Model Features Task Type Speed Accuracy
Random Forest Morgan FP Regression Fast Good
SVR Morgan FP Regression Medium Good
GNN 2D Graphs Regression Slow Best

Random Forest

A strong baseline using Morgan fingerprints (ECFP4).

Training

from dta_gnn.models import train_random_forest_on_run

result = train_random_forest_on_run(
    run_dir="runs/current",
    n_estimators=500,
    random_seed=42
)

print(f"Task: {result.task_type}")
print(f"Model: {result.model_path}")
print(f"Metrics: {result.metrics}")

Required Files

The run directory must contain:

runs/current/
├── dataset.csv      # Main dataset with labels and splits
└── compounds.csv    # Molecules with SMILES

Output Files

runs/current/
├── model_rf.pkl           # Trained model (joblib)
├── model_metrics.json     # Evaluation metrics
└── model_predictions.csv  # Predictions on val/test

Metrics

DTA datasets are regression.
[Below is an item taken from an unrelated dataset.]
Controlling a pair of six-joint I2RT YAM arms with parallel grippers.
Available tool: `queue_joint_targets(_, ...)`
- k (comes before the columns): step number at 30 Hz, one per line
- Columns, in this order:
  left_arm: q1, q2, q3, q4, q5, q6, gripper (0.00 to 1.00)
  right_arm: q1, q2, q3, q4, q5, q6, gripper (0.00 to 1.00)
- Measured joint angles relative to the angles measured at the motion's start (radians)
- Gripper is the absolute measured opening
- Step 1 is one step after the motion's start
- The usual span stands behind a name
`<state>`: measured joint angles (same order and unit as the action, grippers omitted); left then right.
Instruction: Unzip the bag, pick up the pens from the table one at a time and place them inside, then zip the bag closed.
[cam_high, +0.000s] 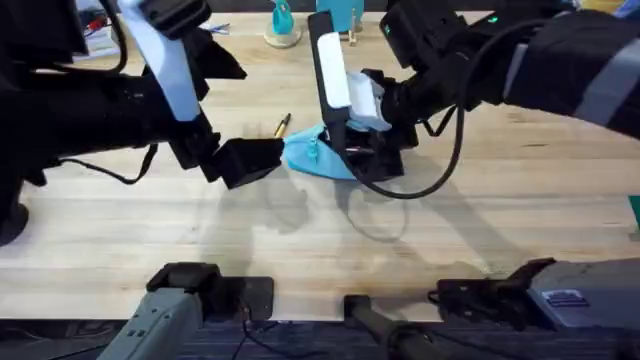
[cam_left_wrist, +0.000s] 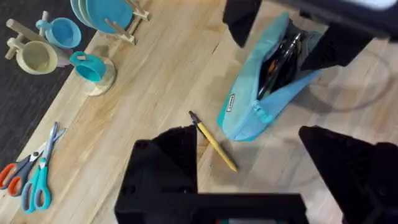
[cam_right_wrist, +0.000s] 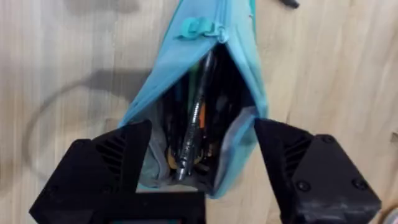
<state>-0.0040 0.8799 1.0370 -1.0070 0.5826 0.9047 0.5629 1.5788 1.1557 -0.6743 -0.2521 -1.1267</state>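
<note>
The light blue bag (cam_high: 312, 156) lies on the table (cam_high: 300, 240) with its zip open, gaping wide (cam_right_wrist: 245, 68). Several dark and grey pens (cam_right_wrist: 191, 134) lie inside it. My right gripper (cam_right_wrist: 199, 168) is open, its two fingers straddling the bag's open end, one on each side. The yellow pen (cam_left_wrist: 216, 145) with a dark tip lies on the wood just beside the bag's closed end (cam_high: 282, 125). My left gripper (cam_left_wrist: 255, 174) hovers open over that pen, one finger (cam_left_wrist: 168, 162) close beside it; it holds nothing.
Orange and teal-handled scissors (cam_left_wrist: 31, 177) lie off to one side. A wooden rack with blue and cream cups (cam_left_wrist: 62, 31) and teal plates (cam_left_wrist: 106, 12) stands at the table's far edge. Bare wood stretches in front of the bag.
</note>
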Motion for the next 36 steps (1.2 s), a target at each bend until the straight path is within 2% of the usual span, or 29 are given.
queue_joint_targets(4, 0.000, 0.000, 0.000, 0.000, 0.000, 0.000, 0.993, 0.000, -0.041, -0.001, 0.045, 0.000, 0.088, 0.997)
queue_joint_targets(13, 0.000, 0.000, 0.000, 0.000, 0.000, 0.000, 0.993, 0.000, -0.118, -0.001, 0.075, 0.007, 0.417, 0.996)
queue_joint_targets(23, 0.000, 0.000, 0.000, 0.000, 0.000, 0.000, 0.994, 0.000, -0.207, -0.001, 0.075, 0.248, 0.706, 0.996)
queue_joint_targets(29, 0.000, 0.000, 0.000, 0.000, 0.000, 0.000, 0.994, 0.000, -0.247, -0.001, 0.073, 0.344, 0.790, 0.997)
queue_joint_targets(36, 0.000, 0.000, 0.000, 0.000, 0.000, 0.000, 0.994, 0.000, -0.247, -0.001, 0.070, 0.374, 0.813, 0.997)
The metrics JSON looks like:

{
  "model_type": "RandomForest",
  "task_type": "regression",
  "splits": {
    "train": {"rmse": 0.45, "mae": 0.32, "r2": 0.92, "pearson_r": 0.96, "spearman_r": 0.95},
    "val":   {"rmse": 0.78, "mae": 0.58, "r2": 0.75, "pearson_r": 0.87, "spearman_r": 0.85},
    "test":  {"rmse": 0.82, "mae": 0.61, "r2": 0.72, "pearson_r": 0.85, "spearman_r": 0.83}
  }
}

The train_random_forest_on_run function will switch to a RandomForestClassifier and report accuracy if every label is exactly 0 or 1 — useful if you ever feed it a binary dataset, but not part of the normal DTA workflow.

Loading Trained Model

import joblib

model = joblib.load("runs/current/model_rf.pkl")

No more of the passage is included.